### Your task
In the output, include exactly the lines from the beginning of the records up to and including the one that contains "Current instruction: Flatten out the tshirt", and leave out the pictures.

### Exercise inputs
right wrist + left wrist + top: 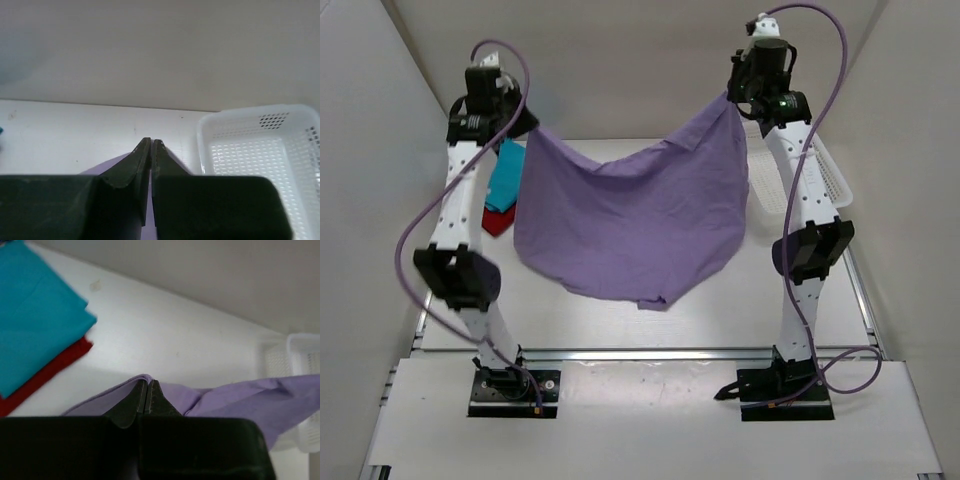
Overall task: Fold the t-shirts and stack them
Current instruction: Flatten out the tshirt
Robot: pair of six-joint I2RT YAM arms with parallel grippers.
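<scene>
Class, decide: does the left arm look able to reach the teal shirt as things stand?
Probably not yet. The left gripper is shut on a corner of the purple shirt, which the right gripper also holds up. The teal shirt lies uncovered nearby.

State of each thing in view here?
purple t-shirt: unfolded, hanging in the air
left pincer: shut on purple t-shirt
right pincer: shut on purple t-shirt
red t-shirt: folded, bottom of stack
teal t-shirt: folded, atop red t-shirt
basket: upright, no contents visible
</scene>
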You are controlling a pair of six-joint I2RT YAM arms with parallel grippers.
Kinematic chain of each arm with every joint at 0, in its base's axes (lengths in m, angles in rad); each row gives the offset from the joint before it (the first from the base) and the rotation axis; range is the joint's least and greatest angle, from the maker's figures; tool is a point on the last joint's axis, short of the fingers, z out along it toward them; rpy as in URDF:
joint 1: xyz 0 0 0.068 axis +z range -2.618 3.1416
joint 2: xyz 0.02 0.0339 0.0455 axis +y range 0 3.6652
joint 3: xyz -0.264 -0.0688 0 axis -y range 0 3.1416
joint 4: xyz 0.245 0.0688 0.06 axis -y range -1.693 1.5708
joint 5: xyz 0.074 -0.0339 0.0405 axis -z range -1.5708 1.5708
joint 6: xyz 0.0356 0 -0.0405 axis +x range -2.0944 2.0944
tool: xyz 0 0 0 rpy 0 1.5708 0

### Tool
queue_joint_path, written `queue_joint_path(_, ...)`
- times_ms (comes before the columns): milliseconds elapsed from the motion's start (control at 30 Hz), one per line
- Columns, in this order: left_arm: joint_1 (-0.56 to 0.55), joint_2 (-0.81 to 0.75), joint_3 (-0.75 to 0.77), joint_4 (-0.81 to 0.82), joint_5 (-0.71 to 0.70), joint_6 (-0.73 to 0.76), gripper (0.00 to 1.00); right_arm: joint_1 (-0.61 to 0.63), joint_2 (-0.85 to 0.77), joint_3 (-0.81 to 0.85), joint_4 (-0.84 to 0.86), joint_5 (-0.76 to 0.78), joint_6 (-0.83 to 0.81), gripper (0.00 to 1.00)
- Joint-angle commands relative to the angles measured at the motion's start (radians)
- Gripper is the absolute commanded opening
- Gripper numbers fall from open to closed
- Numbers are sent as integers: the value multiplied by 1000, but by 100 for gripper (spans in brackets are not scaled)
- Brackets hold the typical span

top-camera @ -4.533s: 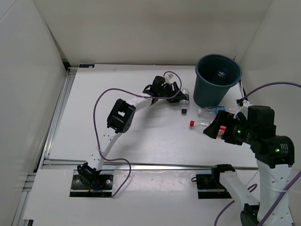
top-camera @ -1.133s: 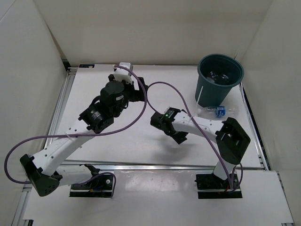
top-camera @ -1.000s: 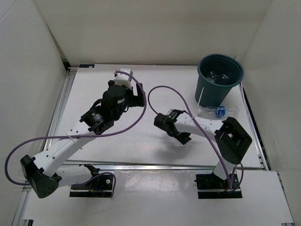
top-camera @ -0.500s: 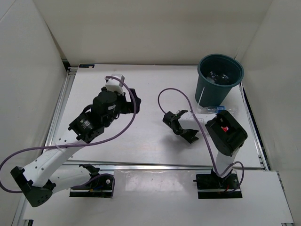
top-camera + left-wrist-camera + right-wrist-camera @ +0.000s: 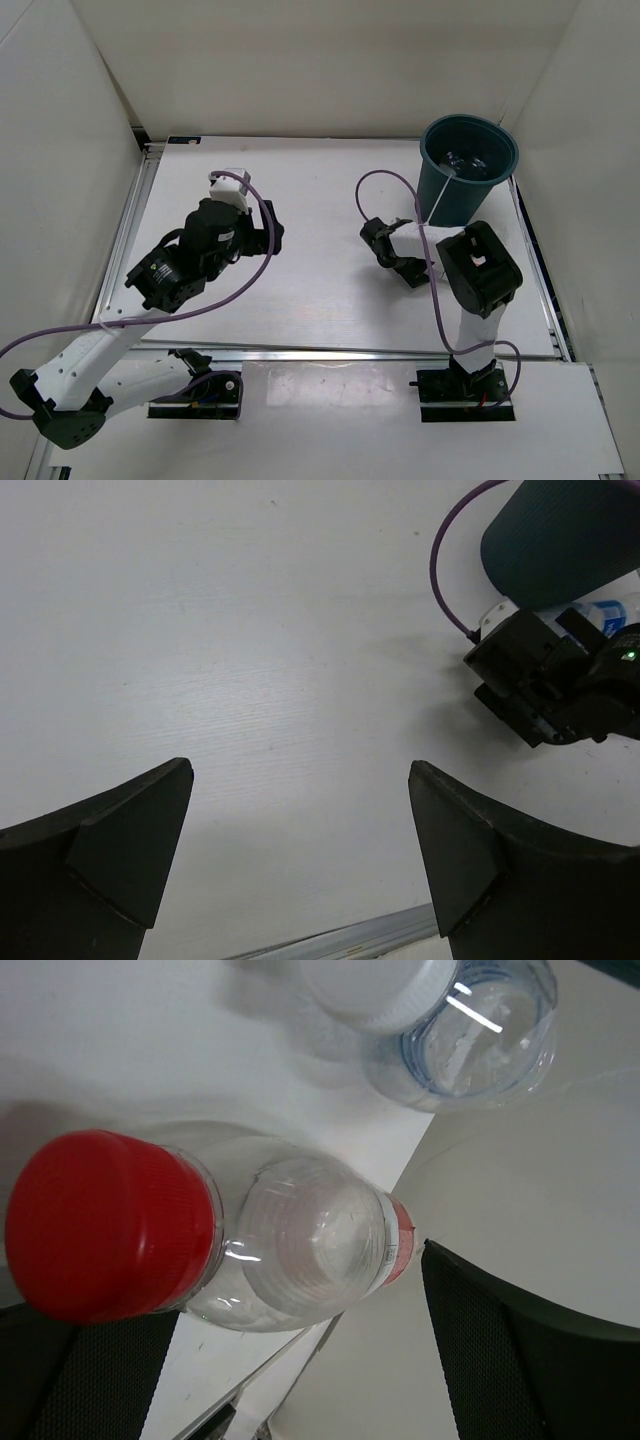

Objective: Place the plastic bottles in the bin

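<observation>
Surface: white tabletop (image 5: 330, 190) inside plain white walls; no writing anywhere on them.
Bin: dark teal bin (image 5: 447, 200) stands at the far right corner of the tabletop; clear bottles (image 5: 462, 160) already lie inside it.
Remaining bottles: red-capped bottle (image 5: 300, 1250) and a white-capped bottle (image 5: 470, 1030) lie on the tabletop near the right edge, just beside the bin's base and close to each other.
Right gripper: right gripper (image 5: 300, 1360) has its jaws spread wide with the red-capped bottle between them, cap end toward the camera; no contact visible, nothing held.
Left gripper: left gripper (image 5: 300, 830) is wide open and empty above bare tabletop toward the left edge.
Risk 1: judged, the smooth round body may squirt out or roll if the jaws close near the tapering shoulder rather than the barrel.
Risk 2: the white-capped bottle is near enough to be knocked away.
Risk 3: the folded right arm sits close to the bin; a lift could nudge it, and the purple cable (image 5: 385, 180) looping near the rim could snag.
Labels: red band on the red-capped bottle and a blue label (image 5: 603, 613) in the left wrist view; text too small or turned away, nothing readable.
</observation>
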Motion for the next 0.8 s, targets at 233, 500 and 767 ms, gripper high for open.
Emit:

### Final answer
right wrist + left wrist + top: 
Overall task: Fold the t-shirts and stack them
Current instruction: Flatten out the tshirt

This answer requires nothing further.